# Directions for this task:
Scan the listing and work out how many lines contain the word "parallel". Nothing but the number should be given.

# Input data:
[Start of section]
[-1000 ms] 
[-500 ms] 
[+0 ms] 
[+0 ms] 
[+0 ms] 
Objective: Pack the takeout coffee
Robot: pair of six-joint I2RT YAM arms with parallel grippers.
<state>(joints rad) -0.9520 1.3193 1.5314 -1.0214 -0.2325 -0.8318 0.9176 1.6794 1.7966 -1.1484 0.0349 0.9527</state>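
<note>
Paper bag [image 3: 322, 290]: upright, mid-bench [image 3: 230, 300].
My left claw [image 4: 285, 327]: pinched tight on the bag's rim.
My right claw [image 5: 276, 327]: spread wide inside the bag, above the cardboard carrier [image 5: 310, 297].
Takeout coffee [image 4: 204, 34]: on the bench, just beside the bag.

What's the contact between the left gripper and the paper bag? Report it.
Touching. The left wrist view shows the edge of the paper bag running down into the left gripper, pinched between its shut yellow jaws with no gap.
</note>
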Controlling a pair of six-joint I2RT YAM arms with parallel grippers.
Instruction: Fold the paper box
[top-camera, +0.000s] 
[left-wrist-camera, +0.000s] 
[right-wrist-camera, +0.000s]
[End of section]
# Answer box:
2